Lv Y, Zhang Y, Huang J, Wang Y, Rubinsky B. A Study on Nonthermal Irreversible Electroporation of the Thyroid.
Technol Cancer Res Treat 2020;
18:1533033819876307. [PMID:
31564220 PMCID:
PMC6767733 DOI:
10.1177/1533033819876307]
[Citation(s) in RCA: 5] [Impact Index Per Article: 1.3] [Reference Citation Analysis] [Abstract] [Key Words] [Track Full Text] [Download PDF] [Figures] [Journal Information] [Subscribe] [Scholar Register] [Indexed: 01/20/2023] Open
Abstract
Background:
Nonthermal irreversible electroporation is a minimally invasive surgery technology that
employs high and brief electric fields to ablate undesirable tissues. Nonthermal
irreversible electroporation can ablate only cells while preserving intact functional
properties of the extracellular structures. Therefore, nonthermal irreversible
electroporation can be used to ablate tissues safely near large blood vessels, the
esophagus, or nerves. This suggests that it could be used for thyroid ablation abutting
the esophagus. This study examines the feasibility of using nonthermal irreversible
electroporation for thyroid ablation.
Methods:
Rats were used to evaluate the effects of nonthermal irreversible electroporation on
the thyroid. The procedure entails the delivery of high electric field pulses (1-3
kV/cm, 100 microseconds) between 2 surface electrodes bracing the thyroid. The right
lobe was treated with various nonthermal irreversible electroporation pulse sequences,
and the left was the control. After 24 hours of the nonthermal irreversible
electroporation treatment, the thyroid was examined with hemotoxylin and eosin
histological analysis. Mathematical models of electric fields and the Joule
heating-induced temperature raise in the thyroid were developed to examine the
experimental results.
Results:
Treatment with nonthermal irreversible electroporation leads to follicular cells
damage, associated with cell swelling, inflammatory cell infiltration, and cell
ablation. Nonthermal irreversible electroporation spares the trachea structure.
Unusually high electric fields, for these types of tissue, 3000 V/cm, are needed for
thyroid ablation. The mathematical model suggests that this may be related to the
heterogeneous structure of the thyroid-induced distortion of local electric fields.

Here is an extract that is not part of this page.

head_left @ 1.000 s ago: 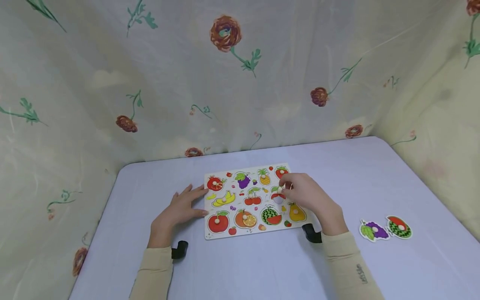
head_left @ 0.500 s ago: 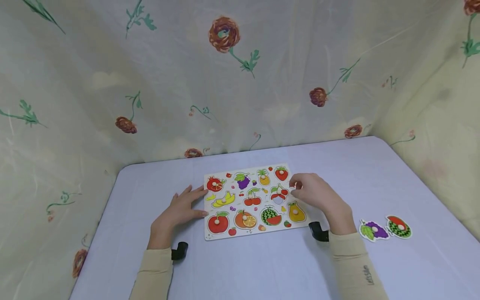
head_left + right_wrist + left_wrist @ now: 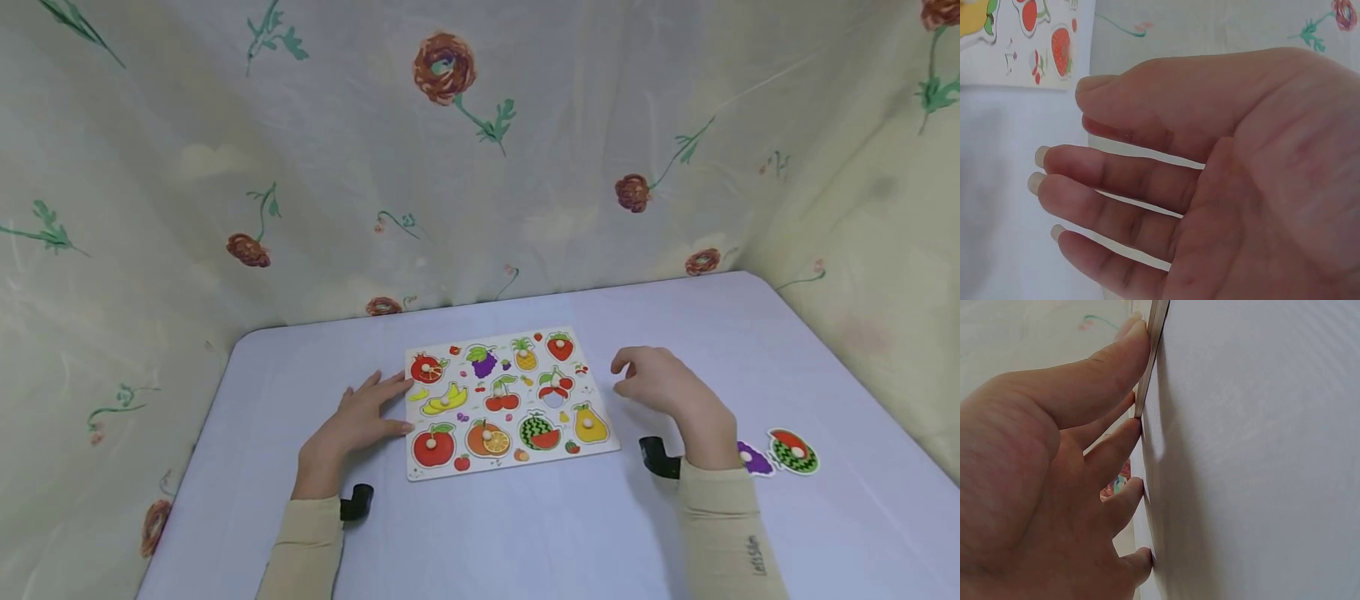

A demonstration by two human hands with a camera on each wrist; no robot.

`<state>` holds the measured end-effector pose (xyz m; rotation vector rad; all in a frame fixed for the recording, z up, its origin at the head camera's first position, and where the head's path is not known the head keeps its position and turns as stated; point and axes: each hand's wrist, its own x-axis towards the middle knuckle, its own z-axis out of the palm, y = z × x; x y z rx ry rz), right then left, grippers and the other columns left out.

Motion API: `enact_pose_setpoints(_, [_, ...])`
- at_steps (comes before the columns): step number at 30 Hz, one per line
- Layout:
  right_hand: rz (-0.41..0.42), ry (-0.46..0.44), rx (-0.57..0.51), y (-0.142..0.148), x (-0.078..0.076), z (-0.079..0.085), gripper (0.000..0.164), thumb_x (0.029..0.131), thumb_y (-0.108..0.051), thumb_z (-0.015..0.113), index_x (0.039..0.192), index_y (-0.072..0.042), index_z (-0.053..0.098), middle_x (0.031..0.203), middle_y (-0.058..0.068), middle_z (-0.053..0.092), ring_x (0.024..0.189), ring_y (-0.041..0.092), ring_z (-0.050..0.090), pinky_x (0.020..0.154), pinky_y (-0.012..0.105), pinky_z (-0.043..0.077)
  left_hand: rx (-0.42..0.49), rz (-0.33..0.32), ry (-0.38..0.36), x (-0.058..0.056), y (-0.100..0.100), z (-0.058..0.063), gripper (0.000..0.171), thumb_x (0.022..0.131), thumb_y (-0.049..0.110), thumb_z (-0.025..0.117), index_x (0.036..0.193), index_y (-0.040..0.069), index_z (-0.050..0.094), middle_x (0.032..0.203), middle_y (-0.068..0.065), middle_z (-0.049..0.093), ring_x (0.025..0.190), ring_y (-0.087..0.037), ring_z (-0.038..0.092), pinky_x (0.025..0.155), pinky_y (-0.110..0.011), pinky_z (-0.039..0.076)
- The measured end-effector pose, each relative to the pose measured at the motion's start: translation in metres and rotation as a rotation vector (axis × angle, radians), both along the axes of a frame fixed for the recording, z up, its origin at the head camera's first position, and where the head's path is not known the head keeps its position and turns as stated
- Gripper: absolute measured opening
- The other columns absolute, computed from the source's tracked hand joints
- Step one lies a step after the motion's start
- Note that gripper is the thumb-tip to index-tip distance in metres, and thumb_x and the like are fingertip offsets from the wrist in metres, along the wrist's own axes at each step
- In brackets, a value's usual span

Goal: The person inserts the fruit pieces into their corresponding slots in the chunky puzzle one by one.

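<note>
A white fruit puzzle board [image 3: 491,464] lies on the table, with pictured fruits such as an apple [image 3: 433,450], bananas [image 3: 445,400] and a pear [image 3: 590,425]. Many of these fruits carry small round knobs. My left hand [image 3: 356,425] has its fingers spread and touches the board's left edge with thumb and fingertips; the left wrist view shows the thumb against the wooden edge [image 3: 1154,356]. Off the board's right side, my right hand [image 3: 671,387] hovers with loosely bent fingers. Nothing is held in it in the right wrist view.
To the right lie a loose watermelon piece [image 3: 793,452] and a purple grapes piece [image 3: 755,460], which my right wrist partly hides. A flower-printed curtain [image 3: 337,167] hangs behind the table [image 3: 480,550]. Black camera mounts [image 3: 660,458] stick out from both wrists.
My right hand has moved off the fruit with the pale lower part and away to the right, past the board's edge. My left hand stays at the board's left edge.
</note>
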<state>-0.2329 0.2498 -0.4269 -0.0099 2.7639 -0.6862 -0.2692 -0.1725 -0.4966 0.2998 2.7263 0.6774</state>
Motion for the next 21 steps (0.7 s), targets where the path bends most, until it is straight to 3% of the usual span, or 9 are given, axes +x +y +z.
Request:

Moreover, most of the tissue does not experience thermal damage inducing temperature
elevation. However, the heterogeneous structure of the thyroid may cause local hot spots
with the potential for local thermal damage.
Conclusion:
Nonthermal irreversible electroporation with 3000 V/cm can be used for thyroid
ablation. Possible applications are treatment of hyperthyroidism and thyroid cancer. The
highly heterogeneous structure of the thyroid distorts the electric fields and
temperature distribution in the thyroid must be considered when designing treatment
protocols for this tissue type.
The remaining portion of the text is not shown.